■ EXERCISE DESCRIPTION:
Where in the data below does the word "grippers" appear? Copy each line that holds it.
"""
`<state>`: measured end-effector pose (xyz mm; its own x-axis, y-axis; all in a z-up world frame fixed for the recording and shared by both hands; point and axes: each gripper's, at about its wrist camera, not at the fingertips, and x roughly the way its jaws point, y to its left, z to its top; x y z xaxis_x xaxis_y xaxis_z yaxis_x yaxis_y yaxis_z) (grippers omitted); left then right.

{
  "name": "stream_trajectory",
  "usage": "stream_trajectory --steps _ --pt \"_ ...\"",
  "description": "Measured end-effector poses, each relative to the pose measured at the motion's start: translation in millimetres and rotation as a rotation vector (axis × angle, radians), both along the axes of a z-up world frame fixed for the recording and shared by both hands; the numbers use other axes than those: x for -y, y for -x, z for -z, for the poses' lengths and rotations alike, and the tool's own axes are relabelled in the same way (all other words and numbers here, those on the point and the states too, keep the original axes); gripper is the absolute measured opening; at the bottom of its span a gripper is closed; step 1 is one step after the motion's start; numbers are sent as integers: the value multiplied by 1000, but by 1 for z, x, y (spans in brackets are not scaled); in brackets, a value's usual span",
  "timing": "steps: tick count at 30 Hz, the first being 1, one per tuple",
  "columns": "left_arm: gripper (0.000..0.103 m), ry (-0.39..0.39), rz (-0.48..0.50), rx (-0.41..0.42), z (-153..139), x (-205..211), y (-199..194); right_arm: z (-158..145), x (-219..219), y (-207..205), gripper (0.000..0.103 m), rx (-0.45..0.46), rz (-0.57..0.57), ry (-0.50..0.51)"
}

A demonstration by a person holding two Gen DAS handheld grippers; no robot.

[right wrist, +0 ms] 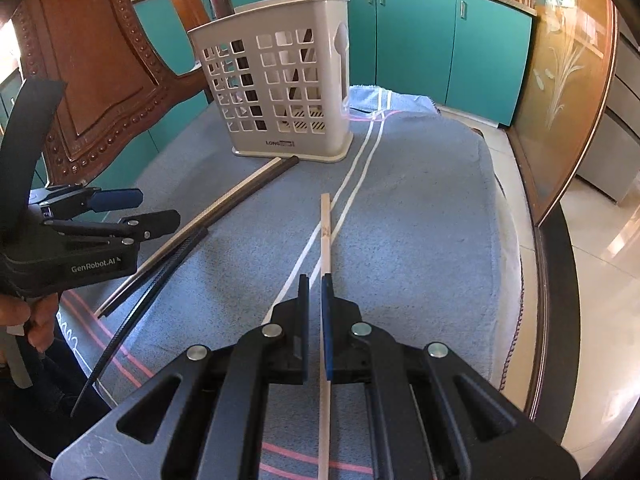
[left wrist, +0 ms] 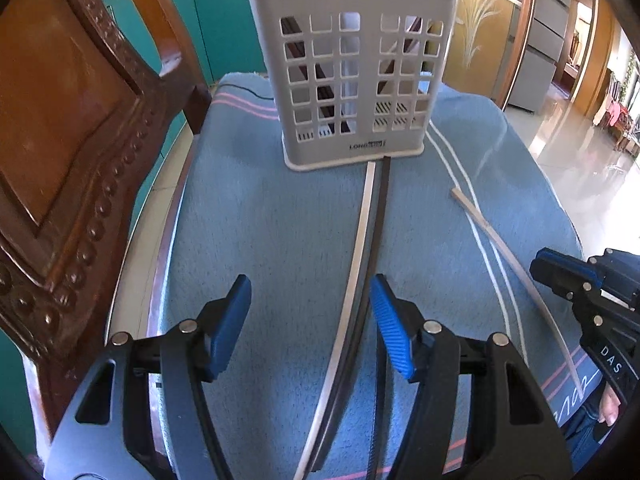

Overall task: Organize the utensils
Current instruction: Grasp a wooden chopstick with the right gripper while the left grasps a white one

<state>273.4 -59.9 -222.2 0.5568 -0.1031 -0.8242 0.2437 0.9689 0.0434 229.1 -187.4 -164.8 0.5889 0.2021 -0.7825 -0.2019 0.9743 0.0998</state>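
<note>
The utensil holder (left wrist: 352,80) is pale grey with a square-grid cut-out pattern. The towel (left wrist: 280,220) is blue with pink and white stripes. One chopstick (left wrist: 352,280) is silver, one (left wrist: 380,208) black, another (right wrist: 325,240) light wood. Cabinets (right wrist: 412,40) are teal.

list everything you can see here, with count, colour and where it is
utensil holder: one, white, perforated, upright at the far end of the towel, chopsticks standing inside
towel: one, blue with white and pink stripes, spread over the table
paired chopsticks: two, one silver, one dark, side by side, tips at the holder's base
single chopstick: one, pale wood, on the towel
chair: one, brown carved wood, left
cabinets: teal, behind
left gripper: open, straddling the paired chopsticks
right gripper: shut on the single chopstick
</note>
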Motion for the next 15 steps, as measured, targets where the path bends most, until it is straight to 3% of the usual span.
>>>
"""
■ SOLUTION FOR THIS PROBLEM:
`<state>`: measured end-effector pose (xyz mm; its own x-axis, y-axis; all in a z-up world frame fixed for the recording and shared by both hands; point and axes: each gripper's, at about its wrist camera, not at the fingertips, and x roughly the way its jaws point, y to its left, z to its top; x y z xaxis_x xaxis_y xaxis_z yaxis_x yaxis_y yaxis_z) (grippers omitted); left then right.
A demonstration by a person holding two Gen DAS handheld grippers; no robot.

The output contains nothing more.